Jim Sinclair is another we pay attention to and he recently quoted US$1764 as a key price point to watch as there could be a big battle around there. Remarkably, as I write this we are less than $20US away from this level having only broken through $1700US overnight! So from a technical point of view that will be a price to watch for possibly a correction and it could get here much faster than we’d have thought! (Update: as I finished writing gold hit $1770 and is now down below $1760 again, so Mr Gold – Jim Sinclair may have been on to something).
The thing with gold bullion and particularly with it priced in New Zealand dollars is that even during a bull market there can be long periods of going sideways or even down, but often when the rises come, they come fast – just as they are currently. Looking back further if you bought a stack of gold bullion in 2002 in NZ dollar terms it went nowhere for the next 4 years. The NZ dollar had been rising strongly during this time from 0.40 to 0.75, thereby nullifying any corresponding rise in the US dollar gold bullion price – much like we’ve experienced recently as it happens. See NZD/USD chart below:
But the local gold price then jumped from around NZ$600 to over NZ$1000 between late 2005 and mid 2006. Now, we’re not predicting a rise of $400NZ now – although hang on, in this past week we have seen a gain of over $200. So maybe we are!
Seriously nothing goes up in a straight line so it’s quite likely we’ll see a correction soon in the US dollar gold price – but the question is what will the NZD/USD exchange rate do then? Is the kiwi still heading to parity? Funny how this weeks big NZ dollar drop came on the heels of all the mainstream media discussion of the high kiwi. The carry trade – which involves buying high yielding currencies like ours – seems to be unwinding as we type.
However a worry is today’s Wall Street Journal headline “Morgan analyst sees gold at $2,500 by year-end”. It worries us when the bankers are making bold predictions on bullion like that! The conspiracy theorist in us asks could they be looking to suck plenty of people in before a big sell off to scare them out of the gold market?
However the point is these are just short term guesses – the question to ask is what is the long term outlook? Are governments doing the right thing and reducing expenditure or will they continue to borrow and print? Here in New Zealand, the annoying discussions of Labour’s capital gains tax versus National’s asset sales totally miss the point. They both want to keep spending and they both expect significant “growth” in the next few years. We have our doubts (sorry to get political on you!)
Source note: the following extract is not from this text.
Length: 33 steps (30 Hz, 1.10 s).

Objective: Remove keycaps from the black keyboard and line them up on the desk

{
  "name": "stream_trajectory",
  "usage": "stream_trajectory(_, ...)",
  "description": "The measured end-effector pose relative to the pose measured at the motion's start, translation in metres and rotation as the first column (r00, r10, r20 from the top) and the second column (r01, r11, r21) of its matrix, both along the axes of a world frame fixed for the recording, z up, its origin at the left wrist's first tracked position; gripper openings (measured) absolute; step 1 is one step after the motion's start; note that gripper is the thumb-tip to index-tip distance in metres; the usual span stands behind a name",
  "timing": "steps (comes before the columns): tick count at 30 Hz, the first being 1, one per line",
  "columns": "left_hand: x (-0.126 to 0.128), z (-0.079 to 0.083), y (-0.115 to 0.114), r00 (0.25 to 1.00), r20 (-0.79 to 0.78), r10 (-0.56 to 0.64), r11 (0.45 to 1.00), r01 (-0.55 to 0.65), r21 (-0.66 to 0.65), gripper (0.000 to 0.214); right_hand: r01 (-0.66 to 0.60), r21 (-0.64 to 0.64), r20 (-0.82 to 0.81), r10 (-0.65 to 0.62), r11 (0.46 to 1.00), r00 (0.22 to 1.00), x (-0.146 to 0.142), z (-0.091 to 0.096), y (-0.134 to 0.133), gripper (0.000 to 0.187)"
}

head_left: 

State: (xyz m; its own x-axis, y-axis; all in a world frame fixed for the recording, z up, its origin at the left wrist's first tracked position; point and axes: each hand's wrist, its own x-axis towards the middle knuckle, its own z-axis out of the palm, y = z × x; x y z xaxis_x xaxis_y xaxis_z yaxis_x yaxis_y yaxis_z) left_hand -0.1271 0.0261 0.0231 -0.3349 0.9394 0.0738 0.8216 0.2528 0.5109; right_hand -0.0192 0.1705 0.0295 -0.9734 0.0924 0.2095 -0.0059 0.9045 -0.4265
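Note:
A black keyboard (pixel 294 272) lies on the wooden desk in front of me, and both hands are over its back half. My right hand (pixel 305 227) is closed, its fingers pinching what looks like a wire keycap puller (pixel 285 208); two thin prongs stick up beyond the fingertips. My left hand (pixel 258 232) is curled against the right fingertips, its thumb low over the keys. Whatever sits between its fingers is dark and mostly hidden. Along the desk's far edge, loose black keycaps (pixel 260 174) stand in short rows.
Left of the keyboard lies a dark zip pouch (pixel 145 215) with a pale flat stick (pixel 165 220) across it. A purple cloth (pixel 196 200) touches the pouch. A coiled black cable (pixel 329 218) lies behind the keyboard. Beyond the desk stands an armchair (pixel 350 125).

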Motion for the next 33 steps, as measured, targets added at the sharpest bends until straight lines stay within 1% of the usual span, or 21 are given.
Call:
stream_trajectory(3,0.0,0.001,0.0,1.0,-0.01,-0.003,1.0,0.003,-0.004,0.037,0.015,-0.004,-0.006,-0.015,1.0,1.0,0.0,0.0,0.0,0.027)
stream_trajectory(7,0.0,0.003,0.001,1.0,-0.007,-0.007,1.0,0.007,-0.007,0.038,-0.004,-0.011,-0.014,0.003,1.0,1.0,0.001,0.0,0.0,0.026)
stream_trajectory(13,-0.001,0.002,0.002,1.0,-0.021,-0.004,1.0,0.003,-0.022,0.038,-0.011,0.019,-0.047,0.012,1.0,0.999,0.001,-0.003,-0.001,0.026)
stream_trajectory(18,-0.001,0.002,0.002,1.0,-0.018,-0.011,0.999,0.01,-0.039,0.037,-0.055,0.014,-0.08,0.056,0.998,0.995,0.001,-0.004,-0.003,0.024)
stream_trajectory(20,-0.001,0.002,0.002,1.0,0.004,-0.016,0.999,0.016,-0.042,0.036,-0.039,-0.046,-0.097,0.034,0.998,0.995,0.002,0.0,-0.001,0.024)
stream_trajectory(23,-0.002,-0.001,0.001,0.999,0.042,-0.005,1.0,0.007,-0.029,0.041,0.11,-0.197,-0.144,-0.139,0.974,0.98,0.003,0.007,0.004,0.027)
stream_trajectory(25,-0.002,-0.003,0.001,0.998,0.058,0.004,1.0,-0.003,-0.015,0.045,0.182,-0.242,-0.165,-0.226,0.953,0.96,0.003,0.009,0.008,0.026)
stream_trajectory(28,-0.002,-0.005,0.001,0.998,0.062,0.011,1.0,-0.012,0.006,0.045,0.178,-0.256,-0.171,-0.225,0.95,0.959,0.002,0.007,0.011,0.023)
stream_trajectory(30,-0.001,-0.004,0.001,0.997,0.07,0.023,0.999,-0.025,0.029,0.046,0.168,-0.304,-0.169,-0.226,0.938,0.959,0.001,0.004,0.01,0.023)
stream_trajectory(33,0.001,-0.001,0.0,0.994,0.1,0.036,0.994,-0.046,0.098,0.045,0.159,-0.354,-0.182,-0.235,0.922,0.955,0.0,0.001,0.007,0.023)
It seems unlikely that the public (just about everywhere in the world) will take the hard medicine they need to so we reckon the odds favour more spending and more devaluation of currencies. And gold (and to a lesser extent silver) is the ultimate form of insurance.
As always we’re happy to say that these are just our opinions, take from them what you will and we’re the first to admit we are biased toward the yellow metal (we do make some money from it after all). But gold bullion has been around for millennia and so far it’s seen us right this millennium.